- What you should do -
Using the records below, quote only the span that opens with the line containing "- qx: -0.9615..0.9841" and closes with the line containing "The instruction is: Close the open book", exactly and inclusively.

- Material provided -
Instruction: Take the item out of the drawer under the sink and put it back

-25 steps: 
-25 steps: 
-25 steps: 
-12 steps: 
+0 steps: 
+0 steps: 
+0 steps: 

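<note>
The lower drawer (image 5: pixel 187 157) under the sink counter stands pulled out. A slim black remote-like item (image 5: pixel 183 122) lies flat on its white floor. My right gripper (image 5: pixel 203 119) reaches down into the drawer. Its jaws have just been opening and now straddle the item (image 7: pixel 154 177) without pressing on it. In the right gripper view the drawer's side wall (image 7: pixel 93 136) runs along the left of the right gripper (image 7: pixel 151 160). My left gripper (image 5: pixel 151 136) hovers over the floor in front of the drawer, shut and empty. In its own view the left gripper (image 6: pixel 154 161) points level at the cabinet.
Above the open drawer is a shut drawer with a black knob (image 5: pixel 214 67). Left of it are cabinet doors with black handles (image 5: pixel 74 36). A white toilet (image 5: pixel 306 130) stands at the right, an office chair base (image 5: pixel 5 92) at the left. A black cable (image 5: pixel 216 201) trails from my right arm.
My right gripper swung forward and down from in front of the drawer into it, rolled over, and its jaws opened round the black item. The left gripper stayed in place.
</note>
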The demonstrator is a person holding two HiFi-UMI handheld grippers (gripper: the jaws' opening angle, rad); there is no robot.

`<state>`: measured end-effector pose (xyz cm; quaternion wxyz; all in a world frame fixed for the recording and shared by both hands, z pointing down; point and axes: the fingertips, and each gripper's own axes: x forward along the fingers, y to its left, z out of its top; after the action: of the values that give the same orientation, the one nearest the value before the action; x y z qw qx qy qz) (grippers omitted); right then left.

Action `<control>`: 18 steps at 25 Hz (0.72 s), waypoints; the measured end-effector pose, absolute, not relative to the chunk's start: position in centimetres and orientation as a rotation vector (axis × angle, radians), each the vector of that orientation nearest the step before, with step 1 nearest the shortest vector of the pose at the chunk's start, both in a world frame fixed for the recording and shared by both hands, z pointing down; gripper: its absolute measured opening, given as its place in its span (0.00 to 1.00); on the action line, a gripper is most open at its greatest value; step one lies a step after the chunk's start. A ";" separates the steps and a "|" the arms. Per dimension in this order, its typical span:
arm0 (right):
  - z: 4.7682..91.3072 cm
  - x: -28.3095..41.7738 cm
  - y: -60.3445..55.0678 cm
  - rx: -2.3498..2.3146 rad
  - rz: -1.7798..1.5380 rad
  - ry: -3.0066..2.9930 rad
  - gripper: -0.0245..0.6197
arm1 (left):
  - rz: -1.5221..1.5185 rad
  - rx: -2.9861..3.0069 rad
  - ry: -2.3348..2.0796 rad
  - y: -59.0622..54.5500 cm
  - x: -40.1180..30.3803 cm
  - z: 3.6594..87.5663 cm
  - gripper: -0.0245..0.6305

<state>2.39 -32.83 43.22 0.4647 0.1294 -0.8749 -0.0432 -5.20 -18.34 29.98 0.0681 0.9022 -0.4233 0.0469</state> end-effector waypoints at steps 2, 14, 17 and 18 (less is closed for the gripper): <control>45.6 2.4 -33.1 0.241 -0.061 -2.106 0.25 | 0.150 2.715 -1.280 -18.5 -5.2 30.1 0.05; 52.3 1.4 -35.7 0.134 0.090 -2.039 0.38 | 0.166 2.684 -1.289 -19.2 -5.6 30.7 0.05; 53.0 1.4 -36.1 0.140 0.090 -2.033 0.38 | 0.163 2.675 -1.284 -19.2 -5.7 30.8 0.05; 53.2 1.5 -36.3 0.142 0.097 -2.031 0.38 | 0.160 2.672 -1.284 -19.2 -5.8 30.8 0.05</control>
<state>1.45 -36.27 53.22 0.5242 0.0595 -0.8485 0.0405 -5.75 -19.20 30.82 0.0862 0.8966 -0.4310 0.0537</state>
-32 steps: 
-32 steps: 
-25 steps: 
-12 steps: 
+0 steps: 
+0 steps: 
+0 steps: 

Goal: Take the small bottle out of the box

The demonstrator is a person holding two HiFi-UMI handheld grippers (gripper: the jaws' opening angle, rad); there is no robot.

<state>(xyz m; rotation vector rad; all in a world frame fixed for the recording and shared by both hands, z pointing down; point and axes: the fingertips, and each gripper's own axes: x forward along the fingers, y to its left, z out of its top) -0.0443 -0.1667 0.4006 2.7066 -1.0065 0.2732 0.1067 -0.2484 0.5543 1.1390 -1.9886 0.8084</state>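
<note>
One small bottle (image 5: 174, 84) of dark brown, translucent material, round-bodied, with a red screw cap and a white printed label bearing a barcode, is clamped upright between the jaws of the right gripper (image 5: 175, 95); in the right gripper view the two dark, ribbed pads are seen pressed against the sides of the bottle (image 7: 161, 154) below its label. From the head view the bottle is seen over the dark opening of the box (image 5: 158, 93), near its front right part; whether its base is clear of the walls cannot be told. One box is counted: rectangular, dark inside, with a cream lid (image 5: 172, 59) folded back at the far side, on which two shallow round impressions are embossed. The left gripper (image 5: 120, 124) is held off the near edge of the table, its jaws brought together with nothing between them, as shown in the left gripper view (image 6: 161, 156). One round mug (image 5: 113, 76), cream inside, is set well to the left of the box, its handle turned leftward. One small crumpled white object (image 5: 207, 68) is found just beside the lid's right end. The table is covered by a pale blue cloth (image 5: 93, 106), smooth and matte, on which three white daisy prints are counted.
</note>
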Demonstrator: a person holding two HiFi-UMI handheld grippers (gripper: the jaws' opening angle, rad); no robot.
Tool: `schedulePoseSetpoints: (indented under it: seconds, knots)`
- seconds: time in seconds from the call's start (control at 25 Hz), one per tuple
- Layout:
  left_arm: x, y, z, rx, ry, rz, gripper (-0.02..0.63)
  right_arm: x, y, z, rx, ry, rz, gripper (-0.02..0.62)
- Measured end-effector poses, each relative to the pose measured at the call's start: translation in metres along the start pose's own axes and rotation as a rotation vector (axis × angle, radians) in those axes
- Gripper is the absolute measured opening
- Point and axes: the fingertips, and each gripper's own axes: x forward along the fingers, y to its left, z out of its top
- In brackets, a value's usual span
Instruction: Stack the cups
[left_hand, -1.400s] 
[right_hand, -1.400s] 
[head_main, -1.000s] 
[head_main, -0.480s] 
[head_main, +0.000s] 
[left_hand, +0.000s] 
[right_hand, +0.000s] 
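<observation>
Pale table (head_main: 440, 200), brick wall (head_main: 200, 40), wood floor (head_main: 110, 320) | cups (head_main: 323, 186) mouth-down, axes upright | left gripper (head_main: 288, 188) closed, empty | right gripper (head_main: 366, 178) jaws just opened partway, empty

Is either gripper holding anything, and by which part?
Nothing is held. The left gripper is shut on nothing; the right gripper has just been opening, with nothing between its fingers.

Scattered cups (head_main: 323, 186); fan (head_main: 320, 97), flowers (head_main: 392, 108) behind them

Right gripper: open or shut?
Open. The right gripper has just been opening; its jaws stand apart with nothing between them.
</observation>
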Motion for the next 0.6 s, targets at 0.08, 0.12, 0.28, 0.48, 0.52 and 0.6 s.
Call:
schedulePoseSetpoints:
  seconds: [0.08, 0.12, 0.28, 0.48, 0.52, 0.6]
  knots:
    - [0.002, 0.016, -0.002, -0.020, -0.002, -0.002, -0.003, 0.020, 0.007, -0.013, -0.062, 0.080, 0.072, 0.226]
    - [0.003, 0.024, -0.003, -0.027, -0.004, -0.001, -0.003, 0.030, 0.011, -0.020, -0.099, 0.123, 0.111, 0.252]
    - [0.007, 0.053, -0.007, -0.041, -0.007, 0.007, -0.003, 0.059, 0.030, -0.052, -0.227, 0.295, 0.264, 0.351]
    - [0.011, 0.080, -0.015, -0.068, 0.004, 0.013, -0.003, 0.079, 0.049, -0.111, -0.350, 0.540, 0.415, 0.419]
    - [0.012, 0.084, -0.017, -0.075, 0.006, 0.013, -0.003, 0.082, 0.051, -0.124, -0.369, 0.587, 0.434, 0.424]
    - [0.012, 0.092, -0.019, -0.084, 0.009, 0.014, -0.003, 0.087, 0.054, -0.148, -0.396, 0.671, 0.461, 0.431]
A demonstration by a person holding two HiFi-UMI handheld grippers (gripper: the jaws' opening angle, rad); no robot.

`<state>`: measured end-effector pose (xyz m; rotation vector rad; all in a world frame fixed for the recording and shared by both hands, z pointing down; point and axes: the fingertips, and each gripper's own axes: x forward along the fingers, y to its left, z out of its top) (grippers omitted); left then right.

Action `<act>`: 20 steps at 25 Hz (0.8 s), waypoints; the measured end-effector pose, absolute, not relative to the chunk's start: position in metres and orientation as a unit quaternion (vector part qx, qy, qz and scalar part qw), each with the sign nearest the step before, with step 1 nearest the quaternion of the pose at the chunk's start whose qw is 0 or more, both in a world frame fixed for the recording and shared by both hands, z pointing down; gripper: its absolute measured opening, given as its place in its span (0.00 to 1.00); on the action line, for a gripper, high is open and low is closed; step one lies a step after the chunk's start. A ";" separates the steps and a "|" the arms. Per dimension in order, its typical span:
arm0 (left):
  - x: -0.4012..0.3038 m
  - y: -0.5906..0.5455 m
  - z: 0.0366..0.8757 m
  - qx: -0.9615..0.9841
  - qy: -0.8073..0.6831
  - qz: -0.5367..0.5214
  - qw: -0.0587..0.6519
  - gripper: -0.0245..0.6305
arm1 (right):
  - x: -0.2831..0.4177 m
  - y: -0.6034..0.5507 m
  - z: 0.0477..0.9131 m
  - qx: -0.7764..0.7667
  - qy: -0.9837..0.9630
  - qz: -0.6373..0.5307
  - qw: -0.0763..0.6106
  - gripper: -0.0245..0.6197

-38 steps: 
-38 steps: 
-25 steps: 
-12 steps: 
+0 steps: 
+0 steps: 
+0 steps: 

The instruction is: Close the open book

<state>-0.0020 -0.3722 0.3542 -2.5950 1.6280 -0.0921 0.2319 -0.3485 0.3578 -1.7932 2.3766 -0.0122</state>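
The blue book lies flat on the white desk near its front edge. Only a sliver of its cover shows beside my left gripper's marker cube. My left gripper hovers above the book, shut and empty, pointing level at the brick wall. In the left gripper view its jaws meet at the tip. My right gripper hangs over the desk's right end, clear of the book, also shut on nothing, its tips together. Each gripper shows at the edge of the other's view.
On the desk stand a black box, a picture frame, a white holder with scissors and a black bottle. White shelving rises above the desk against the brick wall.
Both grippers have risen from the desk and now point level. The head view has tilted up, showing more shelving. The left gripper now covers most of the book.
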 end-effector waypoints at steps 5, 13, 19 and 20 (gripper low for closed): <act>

- Exercise output -
  - qx: -0.9615..0.9841
  - qy: -0.8073..0.6831
  - qz: -0.5367..0.5214
  - qw: -0.0587..0.6519
  - gripper: -0.0245..0.6305
arm1 (right):
  - x: -0.2831..0.4177 m
  - y: -0.6034..0.5507 m
  - z: 0.0477..0.9131 m
  - qx: -0.7764..0.7667
  - qy: -0.9837..0.9630
  - qz: -0.6373..0.5307
  - qw: -0.0763..0.6106
  - gripper: -0.0245..0.6197

-38 steps: 
-38 steps: 
-25 steps: 
-12 steps: 
+0 steps: 
+0 steps: 
+0 steps: 

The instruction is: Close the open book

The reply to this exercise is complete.